Rosales also stated that he had seen and received a copy of the charges that had been filed against him. CR Dkt. No. 173, p. 15. The Magistrate Judge also ensured that Rosales understood the maximum possible sentence that he faced.
[The Court]: Mr. Rosales, because of the type and amount of drugs as alleged in Count 4 of this Indictment, the minimum sentence by statute is 10 years' imprisonment and there is a statutory maximum sentence of life imprisonment, a $10 million fine, or both. That is you can be sentenced to no less than 10 years and up to life in prison and also be fined the $10 million. There would also be imposed against you, sir, a $100 special assessment whether you can pay that amount or not. Mr. Rosales, do you understand the maximum sentence and fine in your case? [Rosales]: Yes, Your Honor.CR Dkt. No. 173, pp. 20-21.
Rosales also stated that he understood the effect of the Sentencing Guidelines and that his attorney had helped him understand how they might apply to his case. CR Dkt. No. 173, pp. 26-27. Rosales further stated that he understood his constitutional right to remain silent; his constitutional right to the assistance of counsel; his constitutional right to trial by jury; his constitutional right to a presumption of innocence that the government must overcome by proving guilt beyond a reasonable doubt; and his constitutional right to crossexamine opposing witnesses and to subpoena witnesses on his behalf. Id., pp. 11-16.

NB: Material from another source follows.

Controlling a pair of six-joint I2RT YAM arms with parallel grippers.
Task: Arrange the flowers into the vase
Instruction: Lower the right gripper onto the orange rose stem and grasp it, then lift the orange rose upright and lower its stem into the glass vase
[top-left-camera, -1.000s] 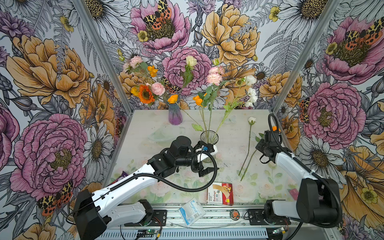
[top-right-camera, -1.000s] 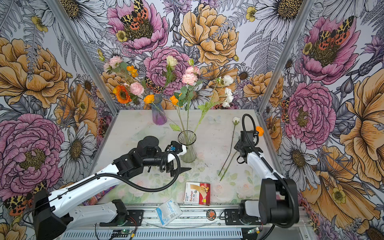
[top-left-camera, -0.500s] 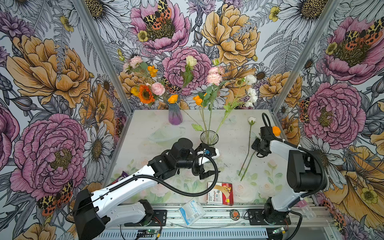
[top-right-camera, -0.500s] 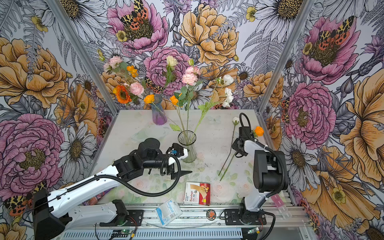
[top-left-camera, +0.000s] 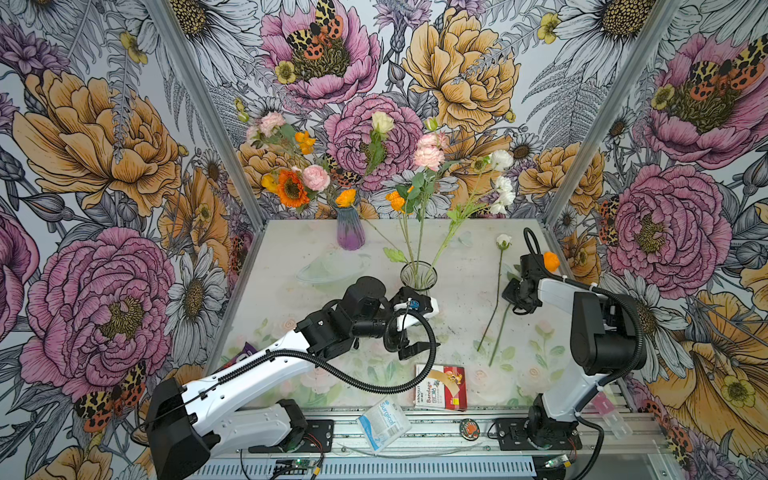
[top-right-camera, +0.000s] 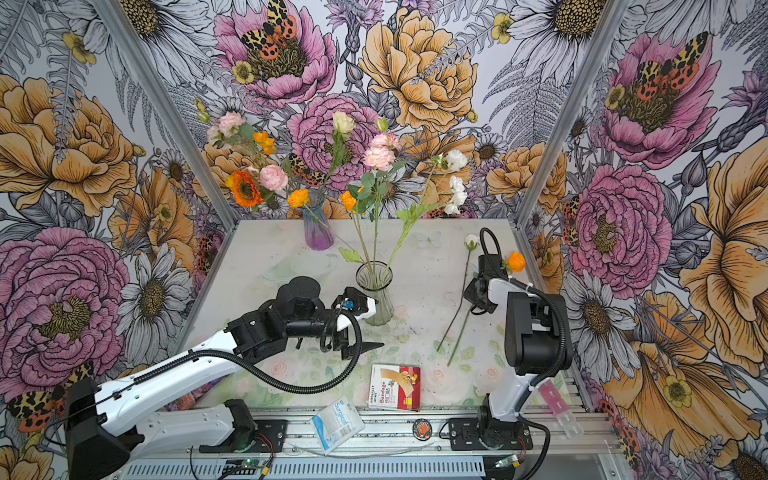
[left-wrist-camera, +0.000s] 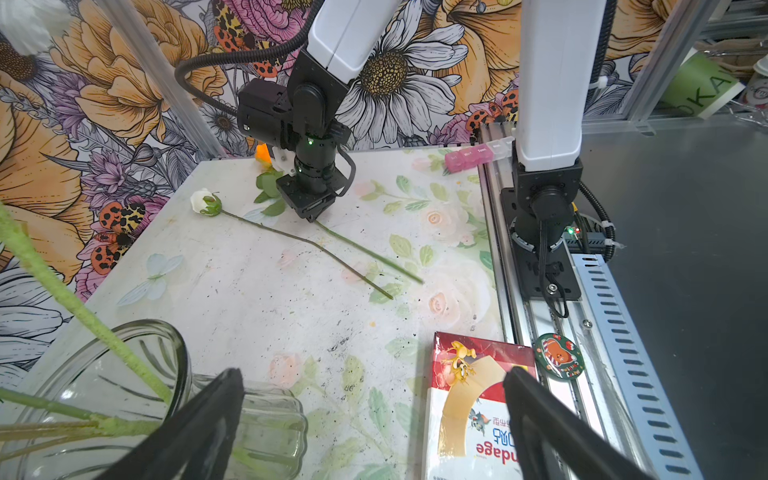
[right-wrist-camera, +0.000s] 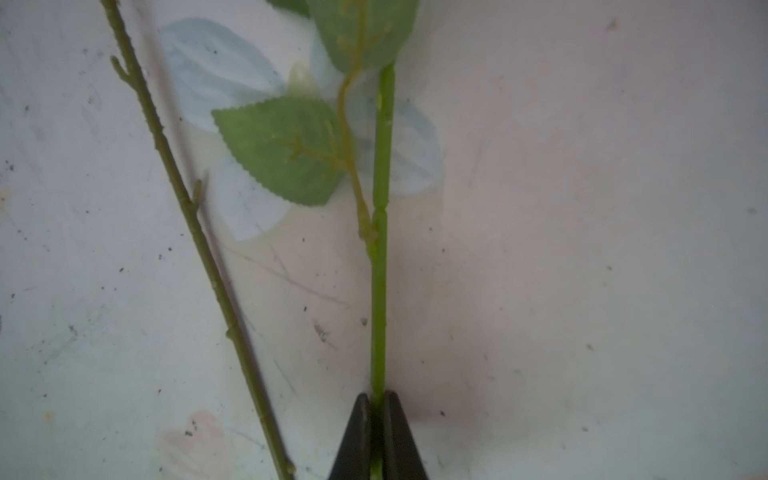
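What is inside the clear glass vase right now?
A few green stems stand in the clear vase, carrying orange, pink and white heads. Their lower ends are unclear: the left end effector covers part of the glass.

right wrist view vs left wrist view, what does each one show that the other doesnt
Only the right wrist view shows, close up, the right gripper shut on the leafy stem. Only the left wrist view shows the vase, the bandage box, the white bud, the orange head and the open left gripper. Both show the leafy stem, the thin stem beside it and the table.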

Having stated that he understood all of his rights, Rosales pled guilty to possession with the intent to distribute methamphetamines. CR Dkt. No. 173, pp. 35-38.
On that same day, the Magistrate Judge issued a report and recommendation that the District Judge accept Rosales's plea of guilty. CR Dkt. No. 105.
On May 16, 2019, the District Judge adopted the report and recommendation after receiving no objections from Rosales or the Government. CR Dkt. No. 128.
2. Presentence Report
In the final presentence report (“PSR”), Rosales was assessed a base offense level of 38, because his relevant conduct was determined to involve 93,391.06 kilograms of marihuana. CR Dkt. No. 122, pp. 11-12. When a defendant's relevant conduct in a drug case encompasses multiple illegal substances, those substances are converted to an equivalent weight in marihuana, which is then used to calculate the base offense level. U.S.S.G. § 1B1.1. Rosales was given a four-level enhancement for serving as a manager/leader of the conspiracy, a two-level enhancement for using his home to distribute a controlled substance and a two level enhancement for the importation of methamphetamines from a foreign country. Id. He was allowed a three-level reduction for acceptance of responsibility. Id. Thus, Rosales had a total offense level of 43. Id.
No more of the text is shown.